Former DHS Secretary Details SolarWinds Hackers’ Access to His Email

Hackers executing a massive campaign that infiltrated his email were able to see aspects of his schedule and similar information—none of which was classified—said former acting Department of Homeland Security Secretary Chad Wolf.

“The fact that they got my email and knew that I was running late to meetings or I had a schedule change, not that big of a deal at the end of the day, but the overall access was,” Wolf said. “Obviously the access is what we were most concerned about. If they have the ability to do that, what else do they have the ability to do, or what else do we not have insight into?”

Wolf spoke at an event hosted by the Heritage Foundation Monday on the wide-scale breaches that occurred as a result of hackers leveraging their access to the ubiquitous IT management company SolarWinds to distribute trojanized software updates to its customers, and other means. The hackers, which U.S. officials have said are likely of Russian origin, compromised a slew of private companies and nine federal agencies, including Homeland Security.

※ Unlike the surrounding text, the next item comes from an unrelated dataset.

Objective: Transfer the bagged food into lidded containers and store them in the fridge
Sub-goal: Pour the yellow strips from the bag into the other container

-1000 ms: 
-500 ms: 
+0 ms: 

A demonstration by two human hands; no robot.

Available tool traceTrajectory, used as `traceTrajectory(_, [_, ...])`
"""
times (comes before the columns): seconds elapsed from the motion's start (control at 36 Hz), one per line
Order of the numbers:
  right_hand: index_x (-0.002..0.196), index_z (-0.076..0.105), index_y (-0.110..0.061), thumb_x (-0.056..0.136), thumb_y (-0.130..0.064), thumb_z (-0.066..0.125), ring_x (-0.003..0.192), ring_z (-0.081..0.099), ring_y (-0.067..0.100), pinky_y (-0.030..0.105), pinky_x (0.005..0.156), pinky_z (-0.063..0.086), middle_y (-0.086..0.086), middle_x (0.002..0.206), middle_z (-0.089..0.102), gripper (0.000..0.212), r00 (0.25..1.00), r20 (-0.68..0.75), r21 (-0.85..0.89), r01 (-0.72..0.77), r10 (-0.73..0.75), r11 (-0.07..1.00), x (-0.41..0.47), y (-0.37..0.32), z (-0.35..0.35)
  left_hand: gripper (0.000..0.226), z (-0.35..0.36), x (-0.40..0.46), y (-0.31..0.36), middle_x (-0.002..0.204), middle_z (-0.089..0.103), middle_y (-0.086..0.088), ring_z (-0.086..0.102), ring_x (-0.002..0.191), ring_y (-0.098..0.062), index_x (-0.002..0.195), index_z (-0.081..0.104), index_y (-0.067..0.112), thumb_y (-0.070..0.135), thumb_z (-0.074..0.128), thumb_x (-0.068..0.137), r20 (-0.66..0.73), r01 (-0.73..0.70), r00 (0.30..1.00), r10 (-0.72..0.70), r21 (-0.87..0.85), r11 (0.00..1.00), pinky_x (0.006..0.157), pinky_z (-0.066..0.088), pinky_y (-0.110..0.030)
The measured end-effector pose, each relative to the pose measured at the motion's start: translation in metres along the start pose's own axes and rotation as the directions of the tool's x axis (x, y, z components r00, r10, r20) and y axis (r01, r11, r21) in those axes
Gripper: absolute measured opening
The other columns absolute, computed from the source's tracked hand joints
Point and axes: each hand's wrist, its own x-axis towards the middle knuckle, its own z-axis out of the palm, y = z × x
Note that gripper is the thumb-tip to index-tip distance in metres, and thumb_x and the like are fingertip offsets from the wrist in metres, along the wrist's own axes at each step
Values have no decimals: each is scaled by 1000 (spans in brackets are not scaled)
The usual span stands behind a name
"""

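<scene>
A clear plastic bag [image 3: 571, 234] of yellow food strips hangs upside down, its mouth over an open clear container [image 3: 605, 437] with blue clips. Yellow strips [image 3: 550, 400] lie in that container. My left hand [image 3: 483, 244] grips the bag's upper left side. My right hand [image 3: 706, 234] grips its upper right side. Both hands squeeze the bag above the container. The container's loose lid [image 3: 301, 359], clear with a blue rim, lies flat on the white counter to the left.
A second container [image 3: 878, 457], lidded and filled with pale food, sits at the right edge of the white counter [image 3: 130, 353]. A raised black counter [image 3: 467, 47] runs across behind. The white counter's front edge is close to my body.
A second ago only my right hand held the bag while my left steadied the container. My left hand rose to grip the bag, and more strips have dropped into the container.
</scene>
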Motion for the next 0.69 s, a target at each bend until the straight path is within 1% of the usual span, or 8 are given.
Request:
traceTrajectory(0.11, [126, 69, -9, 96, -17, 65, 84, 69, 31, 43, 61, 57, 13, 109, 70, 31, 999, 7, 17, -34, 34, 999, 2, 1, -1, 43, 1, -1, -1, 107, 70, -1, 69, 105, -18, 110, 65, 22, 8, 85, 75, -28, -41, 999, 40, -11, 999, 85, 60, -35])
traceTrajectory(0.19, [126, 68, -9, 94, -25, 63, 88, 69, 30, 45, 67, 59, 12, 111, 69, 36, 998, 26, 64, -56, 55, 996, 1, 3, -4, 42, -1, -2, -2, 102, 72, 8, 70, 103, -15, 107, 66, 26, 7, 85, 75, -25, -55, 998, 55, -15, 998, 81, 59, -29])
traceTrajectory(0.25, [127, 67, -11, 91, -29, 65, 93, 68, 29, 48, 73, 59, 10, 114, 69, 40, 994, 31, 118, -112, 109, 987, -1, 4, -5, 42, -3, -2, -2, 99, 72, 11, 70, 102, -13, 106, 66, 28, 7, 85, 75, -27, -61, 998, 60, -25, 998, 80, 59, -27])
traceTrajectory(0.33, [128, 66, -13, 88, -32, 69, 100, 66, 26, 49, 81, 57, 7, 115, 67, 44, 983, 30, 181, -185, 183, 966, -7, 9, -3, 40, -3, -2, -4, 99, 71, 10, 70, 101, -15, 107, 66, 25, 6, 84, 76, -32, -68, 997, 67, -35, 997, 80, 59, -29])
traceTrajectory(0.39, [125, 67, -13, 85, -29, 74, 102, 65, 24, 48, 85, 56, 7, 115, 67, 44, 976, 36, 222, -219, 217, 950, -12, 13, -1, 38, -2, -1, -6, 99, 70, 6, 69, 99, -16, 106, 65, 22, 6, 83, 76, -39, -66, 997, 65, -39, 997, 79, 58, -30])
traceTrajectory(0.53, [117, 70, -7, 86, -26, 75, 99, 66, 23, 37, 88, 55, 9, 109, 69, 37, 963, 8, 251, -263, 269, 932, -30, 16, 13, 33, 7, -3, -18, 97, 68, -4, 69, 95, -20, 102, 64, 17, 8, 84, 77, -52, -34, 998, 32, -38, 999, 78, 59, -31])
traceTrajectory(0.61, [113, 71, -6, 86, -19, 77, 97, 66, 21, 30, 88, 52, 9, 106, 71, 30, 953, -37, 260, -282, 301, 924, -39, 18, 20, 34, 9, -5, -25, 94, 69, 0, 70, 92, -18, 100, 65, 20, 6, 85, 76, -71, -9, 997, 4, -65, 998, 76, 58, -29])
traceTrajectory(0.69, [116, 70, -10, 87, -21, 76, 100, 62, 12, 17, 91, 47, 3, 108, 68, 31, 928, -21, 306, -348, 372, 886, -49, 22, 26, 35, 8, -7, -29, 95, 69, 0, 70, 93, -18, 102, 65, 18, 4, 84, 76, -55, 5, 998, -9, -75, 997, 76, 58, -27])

Wolf described the moment when he got the news from leadership in the department’s Cybersecurity and Infrastructure Security Agency. 

“If something is underway, and it's usually on a scale, you know, a scale of one to 10, it's usually hovering around a two or three, kind of your daily things that they see, that they catch cyber criminals, malware, things of that nature,” he said. “In this case, it was obviously very different. This was a scale of around a nine on a 10 on how bad it is.” 

He said none of the email accounts that were compromised were classified and that CISA officials were aware of specific offices, including the front office, that were being targeted.

“It wasn’t the entire network,” he said.